### DATA BELOW
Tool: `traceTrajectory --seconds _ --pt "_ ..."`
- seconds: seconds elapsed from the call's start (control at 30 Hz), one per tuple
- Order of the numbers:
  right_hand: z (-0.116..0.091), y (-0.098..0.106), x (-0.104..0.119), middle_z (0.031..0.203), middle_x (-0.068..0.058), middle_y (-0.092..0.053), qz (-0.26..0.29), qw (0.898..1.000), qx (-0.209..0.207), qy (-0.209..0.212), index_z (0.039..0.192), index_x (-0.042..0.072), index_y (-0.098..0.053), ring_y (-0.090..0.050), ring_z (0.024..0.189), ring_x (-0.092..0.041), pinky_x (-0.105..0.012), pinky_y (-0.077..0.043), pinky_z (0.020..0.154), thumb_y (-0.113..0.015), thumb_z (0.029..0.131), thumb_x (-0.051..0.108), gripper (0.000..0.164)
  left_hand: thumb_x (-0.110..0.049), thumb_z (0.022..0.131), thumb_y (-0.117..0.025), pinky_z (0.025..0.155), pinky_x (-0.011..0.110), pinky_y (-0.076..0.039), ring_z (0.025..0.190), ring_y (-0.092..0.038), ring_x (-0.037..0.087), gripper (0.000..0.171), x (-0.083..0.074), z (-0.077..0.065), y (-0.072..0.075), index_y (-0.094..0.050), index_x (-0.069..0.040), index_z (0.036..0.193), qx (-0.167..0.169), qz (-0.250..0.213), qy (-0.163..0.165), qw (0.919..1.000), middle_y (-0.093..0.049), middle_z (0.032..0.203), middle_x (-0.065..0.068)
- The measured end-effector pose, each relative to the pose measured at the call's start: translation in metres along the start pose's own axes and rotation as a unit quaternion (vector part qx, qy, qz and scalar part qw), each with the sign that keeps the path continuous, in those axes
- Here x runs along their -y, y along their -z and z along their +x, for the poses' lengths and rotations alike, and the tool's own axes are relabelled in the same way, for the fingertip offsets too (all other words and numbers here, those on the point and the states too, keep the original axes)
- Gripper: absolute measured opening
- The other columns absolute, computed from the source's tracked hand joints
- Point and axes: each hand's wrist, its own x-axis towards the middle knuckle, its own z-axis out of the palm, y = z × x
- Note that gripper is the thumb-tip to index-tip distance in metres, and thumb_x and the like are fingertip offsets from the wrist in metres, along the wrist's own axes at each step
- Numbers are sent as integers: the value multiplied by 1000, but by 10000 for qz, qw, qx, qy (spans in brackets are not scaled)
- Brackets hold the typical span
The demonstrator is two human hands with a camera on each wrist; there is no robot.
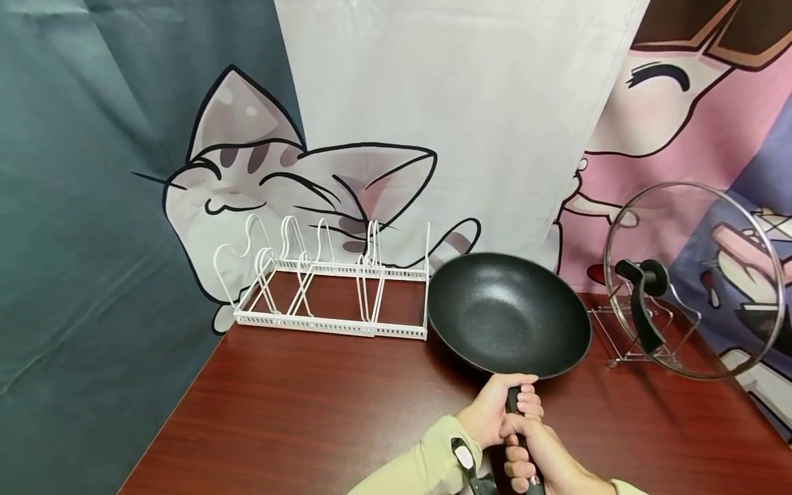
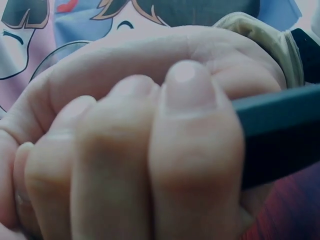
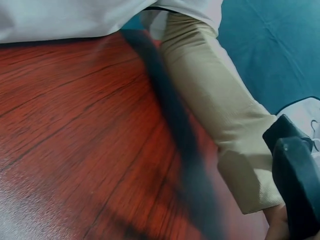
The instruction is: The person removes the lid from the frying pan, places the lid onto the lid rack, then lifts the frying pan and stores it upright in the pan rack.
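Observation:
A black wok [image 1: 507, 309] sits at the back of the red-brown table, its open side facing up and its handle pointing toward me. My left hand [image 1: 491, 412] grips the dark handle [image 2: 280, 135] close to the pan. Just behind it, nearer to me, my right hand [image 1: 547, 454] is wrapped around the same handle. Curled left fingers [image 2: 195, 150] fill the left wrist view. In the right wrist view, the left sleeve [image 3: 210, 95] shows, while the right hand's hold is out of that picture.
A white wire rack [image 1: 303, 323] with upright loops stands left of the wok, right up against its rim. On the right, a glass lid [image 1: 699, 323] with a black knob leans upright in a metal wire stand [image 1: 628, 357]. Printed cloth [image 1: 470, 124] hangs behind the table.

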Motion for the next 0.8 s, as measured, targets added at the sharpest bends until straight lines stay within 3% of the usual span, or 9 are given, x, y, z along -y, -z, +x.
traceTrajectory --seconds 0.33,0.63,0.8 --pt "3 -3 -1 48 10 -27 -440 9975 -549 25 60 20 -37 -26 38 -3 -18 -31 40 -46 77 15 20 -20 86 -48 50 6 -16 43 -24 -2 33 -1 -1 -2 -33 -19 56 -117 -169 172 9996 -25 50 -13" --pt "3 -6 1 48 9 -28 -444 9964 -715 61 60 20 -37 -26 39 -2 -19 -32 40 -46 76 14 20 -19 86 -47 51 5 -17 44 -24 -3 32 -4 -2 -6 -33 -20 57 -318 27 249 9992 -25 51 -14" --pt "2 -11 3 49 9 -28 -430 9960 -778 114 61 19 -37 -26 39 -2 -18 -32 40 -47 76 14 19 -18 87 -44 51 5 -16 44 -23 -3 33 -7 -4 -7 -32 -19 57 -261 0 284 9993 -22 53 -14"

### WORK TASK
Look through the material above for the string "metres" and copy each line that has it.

### OUTPUT OF THE TASK
- The measured end-effector pose, each relative to the pose measured at the call's start: translation in metres along the start pose's own axes and rotation as a unit quaternion (vector part qx, qy, qz and scalar part qw), each with the sign that keeps the path continuous, in those axes
- Note that gripper is the thumb-tip to index-tip distance in metres, and thumb_x and the like are fingertip offsets from the wrist in metres, along the wrist's own axes at each step

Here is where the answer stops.